TASK PROMPT
Return all lines below containing the word "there".

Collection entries
- - -
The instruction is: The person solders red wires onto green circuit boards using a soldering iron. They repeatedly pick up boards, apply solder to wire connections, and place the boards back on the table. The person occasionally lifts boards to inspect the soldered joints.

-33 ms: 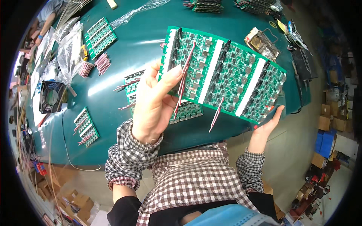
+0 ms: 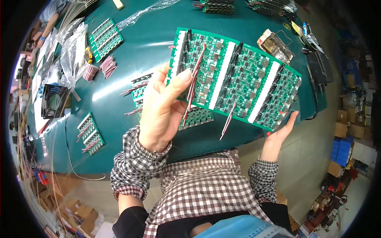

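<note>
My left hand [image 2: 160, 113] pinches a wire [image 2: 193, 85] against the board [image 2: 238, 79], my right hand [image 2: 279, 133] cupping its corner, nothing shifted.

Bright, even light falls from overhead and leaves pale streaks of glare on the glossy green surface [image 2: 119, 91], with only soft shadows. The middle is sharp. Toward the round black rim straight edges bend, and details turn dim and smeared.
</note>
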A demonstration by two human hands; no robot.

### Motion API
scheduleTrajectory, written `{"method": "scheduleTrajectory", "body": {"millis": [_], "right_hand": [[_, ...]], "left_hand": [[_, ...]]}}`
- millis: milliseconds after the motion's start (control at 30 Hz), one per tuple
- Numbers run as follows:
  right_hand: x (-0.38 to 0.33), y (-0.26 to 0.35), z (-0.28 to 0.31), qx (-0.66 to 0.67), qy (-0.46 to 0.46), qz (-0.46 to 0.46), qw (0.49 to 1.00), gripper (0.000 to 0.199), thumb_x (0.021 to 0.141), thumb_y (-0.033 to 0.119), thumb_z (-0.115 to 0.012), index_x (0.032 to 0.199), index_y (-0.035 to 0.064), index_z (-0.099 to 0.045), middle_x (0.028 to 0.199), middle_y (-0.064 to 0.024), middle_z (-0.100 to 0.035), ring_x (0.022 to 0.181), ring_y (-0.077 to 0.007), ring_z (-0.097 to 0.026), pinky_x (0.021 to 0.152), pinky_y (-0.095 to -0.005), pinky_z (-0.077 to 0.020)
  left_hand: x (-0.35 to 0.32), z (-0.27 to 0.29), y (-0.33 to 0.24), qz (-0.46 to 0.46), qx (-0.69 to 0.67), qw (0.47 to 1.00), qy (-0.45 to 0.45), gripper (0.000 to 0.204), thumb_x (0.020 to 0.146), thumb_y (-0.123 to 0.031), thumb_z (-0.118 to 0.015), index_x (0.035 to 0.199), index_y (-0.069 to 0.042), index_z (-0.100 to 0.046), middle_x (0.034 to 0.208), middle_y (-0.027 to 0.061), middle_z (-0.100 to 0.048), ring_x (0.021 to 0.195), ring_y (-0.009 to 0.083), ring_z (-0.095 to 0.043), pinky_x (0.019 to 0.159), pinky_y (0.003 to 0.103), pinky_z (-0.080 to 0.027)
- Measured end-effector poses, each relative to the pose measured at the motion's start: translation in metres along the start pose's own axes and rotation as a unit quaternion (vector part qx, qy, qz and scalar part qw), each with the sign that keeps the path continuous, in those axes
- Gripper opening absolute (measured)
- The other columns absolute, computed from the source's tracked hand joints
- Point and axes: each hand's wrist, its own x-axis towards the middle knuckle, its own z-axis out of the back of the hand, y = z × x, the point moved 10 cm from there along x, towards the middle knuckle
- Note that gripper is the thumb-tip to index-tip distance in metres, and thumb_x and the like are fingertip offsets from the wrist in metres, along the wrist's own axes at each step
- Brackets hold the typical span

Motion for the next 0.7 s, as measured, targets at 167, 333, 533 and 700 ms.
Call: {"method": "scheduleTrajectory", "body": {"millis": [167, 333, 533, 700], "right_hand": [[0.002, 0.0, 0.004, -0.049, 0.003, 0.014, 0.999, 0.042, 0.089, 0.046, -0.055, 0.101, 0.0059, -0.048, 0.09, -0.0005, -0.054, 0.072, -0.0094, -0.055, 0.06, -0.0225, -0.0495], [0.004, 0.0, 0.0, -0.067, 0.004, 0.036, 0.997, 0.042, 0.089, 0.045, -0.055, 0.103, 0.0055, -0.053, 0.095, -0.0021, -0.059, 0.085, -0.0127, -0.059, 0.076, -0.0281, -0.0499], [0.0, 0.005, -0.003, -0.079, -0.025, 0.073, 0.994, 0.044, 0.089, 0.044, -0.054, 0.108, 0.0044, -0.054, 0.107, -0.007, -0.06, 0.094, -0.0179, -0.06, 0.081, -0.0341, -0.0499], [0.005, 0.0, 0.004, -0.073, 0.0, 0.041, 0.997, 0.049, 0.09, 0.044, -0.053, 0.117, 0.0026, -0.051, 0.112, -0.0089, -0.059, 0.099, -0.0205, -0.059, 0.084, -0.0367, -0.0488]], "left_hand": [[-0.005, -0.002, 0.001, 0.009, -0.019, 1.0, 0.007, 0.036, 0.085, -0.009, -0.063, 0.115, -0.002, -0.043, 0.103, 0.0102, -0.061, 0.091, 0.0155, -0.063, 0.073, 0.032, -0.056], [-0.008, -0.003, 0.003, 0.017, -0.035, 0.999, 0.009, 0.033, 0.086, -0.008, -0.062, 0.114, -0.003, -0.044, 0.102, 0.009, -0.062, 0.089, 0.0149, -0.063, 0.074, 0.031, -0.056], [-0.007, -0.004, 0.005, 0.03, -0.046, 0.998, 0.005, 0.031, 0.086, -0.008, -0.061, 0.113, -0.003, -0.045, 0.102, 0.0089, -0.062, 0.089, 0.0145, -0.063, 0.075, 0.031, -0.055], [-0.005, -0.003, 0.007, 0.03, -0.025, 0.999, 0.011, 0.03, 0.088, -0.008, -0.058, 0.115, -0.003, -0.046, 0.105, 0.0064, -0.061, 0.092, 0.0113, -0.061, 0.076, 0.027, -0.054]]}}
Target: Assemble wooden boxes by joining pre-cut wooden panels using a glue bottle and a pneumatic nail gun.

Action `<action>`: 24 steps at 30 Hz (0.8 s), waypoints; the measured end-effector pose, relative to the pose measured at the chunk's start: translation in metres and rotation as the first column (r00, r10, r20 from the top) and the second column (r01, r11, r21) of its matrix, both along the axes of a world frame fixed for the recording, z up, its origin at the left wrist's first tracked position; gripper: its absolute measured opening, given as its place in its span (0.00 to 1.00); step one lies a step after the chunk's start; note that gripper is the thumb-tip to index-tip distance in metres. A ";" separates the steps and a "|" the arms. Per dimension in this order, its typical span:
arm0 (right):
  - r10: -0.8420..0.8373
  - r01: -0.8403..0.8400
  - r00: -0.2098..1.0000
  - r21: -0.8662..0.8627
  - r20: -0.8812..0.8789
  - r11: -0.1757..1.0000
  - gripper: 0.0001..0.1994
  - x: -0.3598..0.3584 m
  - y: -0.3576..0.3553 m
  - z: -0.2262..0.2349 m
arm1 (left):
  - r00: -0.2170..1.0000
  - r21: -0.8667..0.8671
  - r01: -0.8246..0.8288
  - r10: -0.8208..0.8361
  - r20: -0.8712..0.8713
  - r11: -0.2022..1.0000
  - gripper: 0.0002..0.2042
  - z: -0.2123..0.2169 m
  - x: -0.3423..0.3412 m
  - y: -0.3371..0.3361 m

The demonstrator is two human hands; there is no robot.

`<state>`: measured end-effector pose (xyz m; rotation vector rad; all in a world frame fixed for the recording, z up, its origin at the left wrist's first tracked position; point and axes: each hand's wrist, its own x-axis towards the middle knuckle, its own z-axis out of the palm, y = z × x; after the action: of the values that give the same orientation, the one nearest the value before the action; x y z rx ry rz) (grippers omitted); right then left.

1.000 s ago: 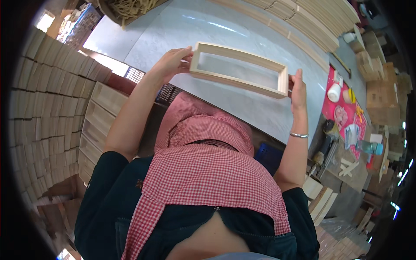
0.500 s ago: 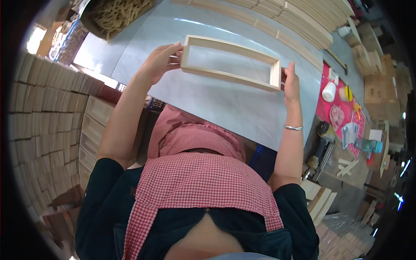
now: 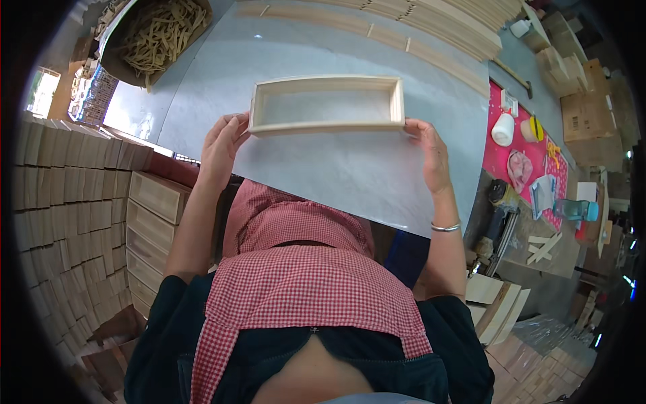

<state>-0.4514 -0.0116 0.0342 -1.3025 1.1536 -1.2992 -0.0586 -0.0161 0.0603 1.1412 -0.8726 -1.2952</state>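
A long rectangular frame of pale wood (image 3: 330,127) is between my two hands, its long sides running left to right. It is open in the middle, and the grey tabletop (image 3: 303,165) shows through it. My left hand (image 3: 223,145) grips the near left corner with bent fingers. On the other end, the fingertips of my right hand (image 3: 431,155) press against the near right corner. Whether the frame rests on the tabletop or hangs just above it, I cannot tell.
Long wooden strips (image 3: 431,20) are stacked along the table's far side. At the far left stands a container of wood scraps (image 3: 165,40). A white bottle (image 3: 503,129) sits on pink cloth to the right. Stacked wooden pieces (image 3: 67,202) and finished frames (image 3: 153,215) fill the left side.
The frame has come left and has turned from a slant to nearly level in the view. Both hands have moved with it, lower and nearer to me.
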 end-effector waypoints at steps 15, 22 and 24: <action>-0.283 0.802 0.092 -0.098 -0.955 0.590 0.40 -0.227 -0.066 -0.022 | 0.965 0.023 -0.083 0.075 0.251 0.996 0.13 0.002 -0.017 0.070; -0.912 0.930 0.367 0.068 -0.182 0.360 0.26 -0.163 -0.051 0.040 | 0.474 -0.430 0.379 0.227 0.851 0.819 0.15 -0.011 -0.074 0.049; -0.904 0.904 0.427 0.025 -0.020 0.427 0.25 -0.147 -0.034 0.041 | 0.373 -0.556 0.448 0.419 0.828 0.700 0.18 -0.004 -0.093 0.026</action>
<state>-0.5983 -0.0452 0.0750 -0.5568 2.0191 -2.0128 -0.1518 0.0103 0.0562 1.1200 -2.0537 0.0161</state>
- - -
OUTPUT OF THE EXERCISE
- Point and axes: each hand's wrist, its own x-axis towards the middle knuckle, its own z-axis out of the back of the hand, y = z × x, the point moved 10 cm from there along x, towards the middle knuckle
The demonstrator is two human hands; there is no robot.

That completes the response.